The fatty, salty, creamy, savory taste and texture of nuts make them a popular snack, accompaniment with beer and an ingredient in a host of dishes. But given their high calorie and fat contents, many people still shy away from eating nuts regularly.
The American Journal of Clinical Nutrition found that adults who incorporate nuts into their diets don’t have to limit their consumption. Studies found that people who added nuts to their diets and who replaced other foods with nuts, lost more weight (an average 1.4 pounds more) and reduced their waist sizes by more than half an inch.

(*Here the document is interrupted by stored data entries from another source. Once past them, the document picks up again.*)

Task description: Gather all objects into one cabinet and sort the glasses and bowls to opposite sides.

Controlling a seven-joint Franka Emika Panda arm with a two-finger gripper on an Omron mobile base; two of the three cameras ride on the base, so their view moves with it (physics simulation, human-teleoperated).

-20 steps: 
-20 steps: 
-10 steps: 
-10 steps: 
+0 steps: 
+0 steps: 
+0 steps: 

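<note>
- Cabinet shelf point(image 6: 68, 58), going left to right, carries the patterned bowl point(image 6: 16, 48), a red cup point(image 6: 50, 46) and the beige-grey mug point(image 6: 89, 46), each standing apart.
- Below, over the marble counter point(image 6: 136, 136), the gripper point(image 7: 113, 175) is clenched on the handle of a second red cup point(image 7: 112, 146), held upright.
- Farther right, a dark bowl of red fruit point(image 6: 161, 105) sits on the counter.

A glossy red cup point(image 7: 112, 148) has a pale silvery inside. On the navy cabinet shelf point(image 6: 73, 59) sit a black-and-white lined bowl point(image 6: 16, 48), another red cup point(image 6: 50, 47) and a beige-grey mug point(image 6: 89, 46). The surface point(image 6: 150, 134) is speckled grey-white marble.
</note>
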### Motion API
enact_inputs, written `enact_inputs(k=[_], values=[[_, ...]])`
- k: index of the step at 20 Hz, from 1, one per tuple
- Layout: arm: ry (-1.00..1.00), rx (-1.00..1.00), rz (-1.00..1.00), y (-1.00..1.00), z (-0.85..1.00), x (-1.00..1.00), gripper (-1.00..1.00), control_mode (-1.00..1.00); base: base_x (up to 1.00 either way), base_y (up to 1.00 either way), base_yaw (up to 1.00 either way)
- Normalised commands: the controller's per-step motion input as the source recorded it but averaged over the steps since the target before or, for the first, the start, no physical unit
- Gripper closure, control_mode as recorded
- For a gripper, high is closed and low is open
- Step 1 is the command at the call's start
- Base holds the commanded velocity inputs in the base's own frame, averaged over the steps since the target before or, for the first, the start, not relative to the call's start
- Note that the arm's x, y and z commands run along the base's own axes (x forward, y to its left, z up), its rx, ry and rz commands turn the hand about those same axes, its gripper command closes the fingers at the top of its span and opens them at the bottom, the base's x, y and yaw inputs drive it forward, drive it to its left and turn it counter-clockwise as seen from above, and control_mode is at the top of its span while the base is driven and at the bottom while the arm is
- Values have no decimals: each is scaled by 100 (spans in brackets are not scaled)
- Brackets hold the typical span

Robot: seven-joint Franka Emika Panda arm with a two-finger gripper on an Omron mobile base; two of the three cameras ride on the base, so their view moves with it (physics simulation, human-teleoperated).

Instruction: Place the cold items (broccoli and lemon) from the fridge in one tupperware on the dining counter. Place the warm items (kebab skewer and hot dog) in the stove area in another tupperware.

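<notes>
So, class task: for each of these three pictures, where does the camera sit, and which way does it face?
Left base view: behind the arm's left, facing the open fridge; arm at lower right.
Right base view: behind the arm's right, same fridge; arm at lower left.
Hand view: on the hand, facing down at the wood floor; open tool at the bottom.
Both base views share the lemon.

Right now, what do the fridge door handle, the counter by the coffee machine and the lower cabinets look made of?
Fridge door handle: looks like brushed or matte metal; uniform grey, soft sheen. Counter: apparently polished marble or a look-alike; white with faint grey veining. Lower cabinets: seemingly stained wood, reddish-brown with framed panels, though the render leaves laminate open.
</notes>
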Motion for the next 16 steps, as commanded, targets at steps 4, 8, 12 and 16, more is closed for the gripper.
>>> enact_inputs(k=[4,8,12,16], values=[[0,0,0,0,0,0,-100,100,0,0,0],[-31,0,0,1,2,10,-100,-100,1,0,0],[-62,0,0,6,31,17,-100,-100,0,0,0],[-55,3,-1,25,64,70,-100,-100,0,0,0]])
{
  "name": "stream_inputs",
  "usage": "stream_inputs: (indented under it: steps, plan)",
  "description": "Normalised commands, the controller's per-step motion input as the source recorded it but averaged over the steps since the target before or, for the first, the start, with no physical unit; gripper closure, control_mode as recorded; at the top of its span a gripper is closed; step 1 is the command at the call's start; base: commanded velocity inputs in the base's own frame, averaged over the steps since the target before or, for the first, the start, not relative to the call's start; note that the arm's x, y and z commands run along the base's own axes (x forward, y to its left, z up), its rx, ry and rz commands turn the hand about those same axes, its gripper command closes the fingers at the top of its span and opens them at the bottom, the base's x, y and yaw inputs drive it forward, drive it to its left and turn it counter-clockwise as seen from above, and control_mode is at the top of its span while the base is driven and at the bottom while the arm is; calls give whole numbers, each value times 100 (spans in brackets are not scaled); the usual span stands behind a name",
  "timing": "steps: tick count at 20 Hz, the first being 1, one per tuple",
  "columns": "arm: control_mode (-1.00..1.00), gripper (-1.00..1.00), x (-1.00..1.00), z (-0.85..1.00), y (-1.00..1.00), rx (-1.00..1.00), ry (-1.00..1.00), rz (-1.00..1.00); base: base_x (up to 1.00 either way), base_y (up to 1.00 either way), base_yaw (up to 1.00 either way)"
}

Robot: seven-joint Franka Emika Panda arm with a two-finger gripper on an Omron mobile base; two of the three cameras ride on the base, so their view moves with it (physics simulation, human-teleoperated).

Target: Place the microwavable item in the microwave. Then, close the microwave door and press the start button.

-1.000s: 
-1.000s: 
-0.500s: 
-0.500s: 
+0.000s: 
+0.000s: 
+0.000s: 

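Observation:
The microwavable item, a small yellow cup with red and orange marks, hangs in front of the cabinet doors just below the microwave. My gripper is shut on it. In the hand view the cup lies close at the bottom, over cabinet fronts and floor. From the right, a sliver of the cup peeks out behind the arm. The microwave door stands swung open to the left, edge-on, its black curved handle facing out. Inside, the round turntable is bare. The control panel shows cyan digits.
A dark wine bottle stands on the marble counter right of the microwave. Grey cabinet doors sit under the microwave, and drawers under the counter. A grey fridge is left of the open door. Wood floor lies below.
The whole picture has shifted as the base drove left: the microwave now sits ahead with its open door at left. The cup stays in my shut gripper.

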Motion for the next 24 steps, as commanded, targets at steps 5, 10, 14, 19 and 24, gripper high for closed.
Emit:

But weight loss isn’t the only benefit found in almonds, walnuts, cashews and the like. Here are a few other health reasons:
The nutrients in several types of nuts can help protect your body against the damaging physical effects of being stressed out. Nuts rich in alpha-linolenic acid, like walnuts, have a heart-protective benefit during times of acute stress — which are known to cause cardiovascular strain.
And almonds, thanks to high vitamin E, vitamin B and magnesium content can bolster your immune system when you’re stressed, reported Women’s Health.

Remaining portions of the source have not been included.